▶ Exercise aim
Determine how many lines in the listing below include "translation", and answer with only that number.
══ Data for processing
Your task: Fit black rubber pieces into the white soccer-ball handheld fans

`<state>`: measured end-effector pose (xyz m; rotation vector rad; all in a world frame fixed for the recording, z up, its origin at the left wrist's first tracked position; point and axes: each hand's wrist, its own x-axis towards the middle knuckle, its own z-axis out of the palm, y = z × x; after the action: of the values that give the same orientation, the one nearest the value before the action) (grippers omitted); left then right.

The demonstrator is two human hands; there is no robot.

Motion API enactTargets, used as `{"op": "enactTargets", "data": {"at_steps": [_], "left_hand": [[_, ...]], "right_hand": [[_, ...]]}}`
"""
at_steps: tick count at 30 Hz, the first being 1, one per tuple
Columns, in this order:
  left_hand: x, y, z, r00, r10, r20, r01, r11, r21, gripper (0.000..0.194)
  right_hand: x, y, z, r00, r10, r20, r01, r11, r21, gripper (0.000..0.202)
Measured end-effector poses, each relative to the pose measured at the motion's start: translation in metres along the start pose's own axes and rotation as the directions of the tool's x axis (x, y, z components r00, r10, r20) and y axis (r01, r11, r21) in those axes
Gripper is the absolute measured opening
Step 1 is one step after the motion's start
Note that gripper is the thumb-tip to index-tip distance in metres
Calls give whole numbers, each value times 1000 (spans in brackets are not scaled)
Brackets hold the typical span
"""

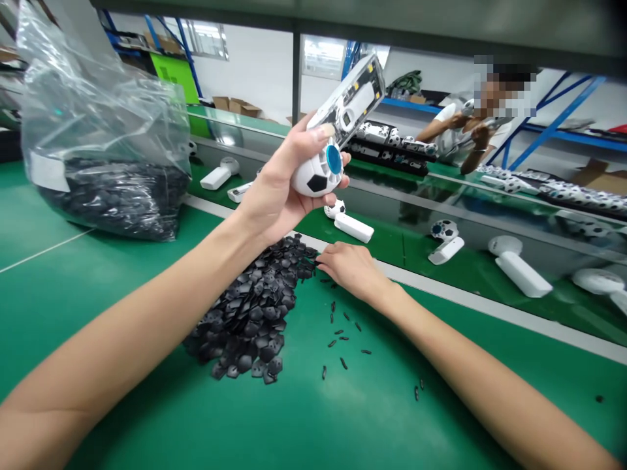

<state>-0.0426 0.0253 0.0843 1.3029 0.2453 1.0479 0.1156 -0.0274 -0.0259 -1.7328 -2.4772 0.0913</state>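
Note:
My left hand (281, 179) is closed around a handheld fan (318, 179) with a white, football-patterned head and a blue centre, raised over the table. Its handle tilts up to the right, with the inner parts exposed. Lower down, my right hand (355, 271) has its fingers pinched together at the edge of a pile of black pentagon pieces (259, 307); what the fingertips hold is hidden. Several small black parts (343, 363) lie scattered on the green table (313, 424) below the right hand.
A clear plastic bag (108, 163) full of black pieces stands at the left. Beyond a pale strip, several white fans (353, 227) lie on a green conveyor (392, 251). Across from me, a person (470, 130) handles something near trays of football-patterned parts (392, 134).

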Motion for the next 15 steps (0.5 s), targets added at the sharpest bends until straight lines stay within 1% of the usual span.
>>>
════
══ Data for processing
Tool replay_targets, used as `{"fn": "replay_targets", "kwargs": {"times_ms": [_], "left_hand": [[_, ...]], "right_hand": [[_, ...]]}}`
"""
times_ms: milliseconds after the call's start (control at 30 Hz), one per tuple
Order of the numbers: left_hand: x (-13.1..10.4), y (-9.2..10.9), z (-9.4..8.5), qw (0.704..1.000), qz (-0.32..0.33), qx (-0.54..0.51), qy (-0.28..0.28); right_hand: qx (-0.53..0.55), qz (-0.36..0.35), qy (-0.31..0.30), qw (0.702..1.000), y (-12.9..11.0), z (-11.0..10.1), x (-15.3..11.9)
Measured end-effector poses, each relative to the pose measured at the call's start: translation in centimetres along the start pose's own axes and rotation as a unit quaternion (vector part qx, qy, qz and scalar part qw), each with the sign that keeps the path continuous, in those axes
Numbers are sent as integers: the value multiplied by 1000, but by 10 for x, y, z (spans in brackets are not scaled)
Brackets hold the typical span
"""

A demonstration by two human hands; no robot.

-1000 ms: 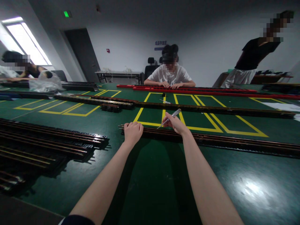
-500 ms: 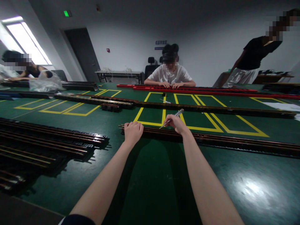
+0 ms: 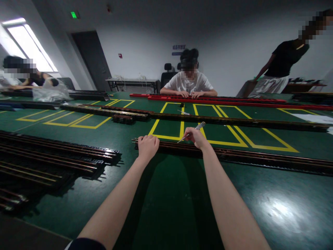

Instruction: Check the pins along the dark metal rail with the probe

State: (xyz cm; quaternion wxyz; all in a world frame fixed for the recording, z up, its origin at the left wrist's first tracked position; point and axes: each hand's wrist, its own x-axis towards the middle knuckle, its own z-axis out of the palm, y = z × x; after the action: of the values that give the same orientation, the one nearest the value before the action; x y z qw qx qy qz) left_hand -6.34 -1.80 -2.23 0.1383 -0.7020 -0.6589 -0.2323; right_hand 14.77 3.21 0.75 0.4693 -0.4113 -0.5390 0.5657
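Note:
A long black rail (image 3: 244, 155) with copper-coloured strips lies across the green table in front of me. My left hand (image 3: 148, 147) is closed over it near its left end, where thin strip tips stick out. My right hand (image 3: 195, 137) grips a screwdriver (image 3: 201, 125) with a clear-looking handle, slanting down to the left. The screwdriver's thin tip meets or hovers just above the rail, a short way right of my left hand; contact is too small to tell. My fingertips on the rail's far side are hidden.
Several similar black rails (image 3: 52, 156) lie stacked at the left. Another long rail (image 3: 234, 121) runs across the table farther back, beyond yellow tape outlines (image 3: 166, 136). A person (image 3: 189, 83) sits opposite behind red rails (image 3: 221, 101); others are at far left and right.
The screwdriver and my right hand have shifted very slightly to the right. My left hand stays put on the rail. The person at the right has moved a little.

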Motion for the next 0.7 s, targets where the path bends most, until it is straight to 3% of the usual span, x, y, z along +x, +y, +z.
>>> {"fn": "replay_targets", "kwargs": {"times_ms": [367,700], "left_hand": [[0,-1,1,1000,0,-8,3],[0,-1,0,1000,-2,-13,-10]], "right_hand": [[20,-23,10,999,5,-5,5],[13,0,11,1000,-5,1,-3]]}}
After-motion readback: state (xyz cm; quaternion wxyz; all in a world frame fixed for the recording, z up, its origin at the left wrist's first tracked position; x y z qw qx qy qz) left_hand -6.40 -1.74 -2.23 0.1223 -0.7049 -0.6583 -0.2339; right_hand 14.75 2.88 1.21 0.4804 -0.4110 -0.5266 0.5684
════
▶ Exercise output
2